The programming operation of SST39LV160 needs to follow several fixed steps. Each step is to first write the address and data command to the specific register of the FLASH memory, and then the internal programming or erasing algorithm automatically completes the programming or erasing operation. For example, in the erasing operation, the first step of the program is to write data 1 (0XAAAA) to address 1 (0X5555), the second step is to write data 2 (0X5555) to address 2 (0X2AAA), and the third step is to write data 3 (0X8080) to address 1 (0X5555). This completes the first stage of erasing the sector. The second stage is almost the same as the first stage, except that the last time is to write data 0X3030 to address 0X10000, and then the program uses a loop to detect whether the content of the sector has become 0XFF. If the content of the sector becomes 0XFF, it means that the operation of erasing the sector has been completed, and the next step can be performed to write data to the specified address of FLASH. The write operation is similar to the erase operation and also follows several fixed steps. The specific steps should refer to the technical data of the corresponding FLASH chip. After the write operation is executed, the data should be checked. If the write is successful, the next byte will be written. Otherwise, continue to wait. If the timeout occurs, exit. Since both programming and erasing require a certain amount of time, the program should determine whether the operation is completed or correct based on its internal operation detection mechanism to determine whether to execute the next step.

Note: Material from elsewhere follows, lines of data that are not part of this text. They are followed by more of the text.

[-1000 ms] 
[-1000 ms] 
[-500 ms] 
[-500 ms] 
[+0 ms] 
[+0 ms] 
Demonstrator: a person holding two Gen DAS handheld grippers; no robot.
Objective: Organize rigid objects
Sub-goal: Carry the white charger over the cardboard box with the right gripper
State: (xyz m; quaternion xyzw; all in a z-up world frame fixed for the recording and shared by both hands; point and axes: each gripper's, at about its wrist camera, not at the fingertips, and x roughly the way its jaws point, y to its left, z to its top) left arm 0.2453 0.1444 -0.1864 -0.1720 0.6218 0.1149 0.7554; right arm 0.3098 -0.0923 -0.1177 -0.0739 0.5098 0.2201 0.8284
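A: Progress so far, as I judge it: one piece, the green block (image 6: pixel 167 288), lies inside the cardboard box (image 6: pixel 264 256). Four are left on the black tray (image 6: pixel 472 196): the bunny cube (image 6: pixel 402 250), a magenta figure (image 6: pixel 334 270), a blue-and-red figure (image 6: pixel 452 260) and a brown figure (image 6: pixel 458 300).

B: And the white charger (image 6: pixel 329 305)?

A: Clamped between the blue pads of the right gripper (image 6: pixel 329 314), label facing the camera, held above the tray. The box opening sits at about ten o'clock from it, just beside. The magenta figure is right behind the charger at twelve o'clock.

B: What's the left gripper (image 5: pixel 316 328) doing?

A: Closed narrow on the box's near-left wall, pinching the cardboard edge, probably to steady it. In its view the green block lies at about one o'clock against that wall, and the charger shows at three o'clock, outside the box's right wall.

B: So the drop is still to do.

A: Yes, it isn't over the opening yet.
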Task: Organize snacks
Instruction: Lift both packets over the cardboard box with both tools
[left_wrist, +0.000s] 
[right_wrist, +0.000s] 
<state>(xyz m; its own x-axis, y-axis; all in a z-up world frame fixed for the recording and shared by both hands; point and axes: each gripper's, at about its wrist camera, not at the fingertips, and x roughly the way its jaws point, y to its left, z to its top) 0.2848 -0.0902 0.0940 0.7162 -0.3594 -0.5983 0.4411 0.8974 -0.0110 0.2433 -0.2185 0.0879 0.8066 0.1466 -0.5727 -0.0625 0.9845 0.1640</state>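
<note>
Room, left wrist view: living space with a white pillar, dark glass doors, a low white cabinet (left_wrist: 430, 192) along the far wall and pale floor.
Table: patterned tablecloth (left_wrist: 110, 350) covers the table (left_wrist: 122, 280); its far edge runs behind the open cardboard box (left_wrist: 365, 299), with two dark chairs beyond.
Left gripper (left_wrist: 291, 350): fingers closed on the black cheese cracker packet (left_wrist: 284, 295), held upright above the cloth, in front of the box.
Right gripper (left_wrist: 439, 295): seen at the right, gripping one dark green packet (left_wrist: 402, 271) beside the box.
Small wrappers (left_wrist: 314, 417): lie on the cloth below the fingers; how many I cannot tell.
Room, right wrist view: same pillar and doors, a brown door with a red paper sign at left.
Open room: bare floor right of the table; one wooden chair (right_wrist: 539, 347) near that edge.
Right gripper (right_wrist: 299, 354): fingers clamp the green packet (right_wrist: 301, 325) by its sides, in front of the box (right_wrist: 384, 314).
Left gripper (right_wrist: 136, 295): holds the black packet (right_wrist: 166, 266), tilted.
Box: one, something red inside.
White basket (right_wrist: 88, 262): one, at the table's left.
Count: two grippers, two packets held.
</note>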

In our system, the system program uses the 17th sector of FLASH to store the owner's mobile phone number, starting from the first address. The usual operation procedure for this sector is: first read all the contents of the sector into SDRAM (4K in total), and then write the phone number to be written into the 11 units after the first address of sector 17. Because we do not use all of sector 17, we can skip the step of reading 4K content into SDRAM, and just need to directly write the owner's mobile phone number starting from the first address 0x10000 of sector 17.

4 Conclusion

The system adopts embedded development technology, uses S3C44B0X and GPRS communication module to develop a mobile phone-based car anti-theft system. The system can realize the remote wireless monitoring function of the car through the car owner's mobile phone. It fully utilizes the advantages of the GPRS network, can monitor 24 hours a day, low cost, and realize complete self-service. No matter where you are, you can know the specific condition of the vehicle through mobile phone query; you can also remotely control the vehicle, from opening and closing door locks, remote starting to command parking. Experiments have proved that this is a product with stable performance, high security and cost-effectiveness. The system will further realize the combination with the global satellite positioning system (GPS) and the traffic geographic information system (GIS) to realize a more powerful car anti-theft monitoring network.

The author's innovation: Using embedded development technology, S3C44B0X and GPRS communication module, a mobile phone-based car anti-theft system was developed. The system can achieve remote wireless monitoring of the car through the owner's mobile phone.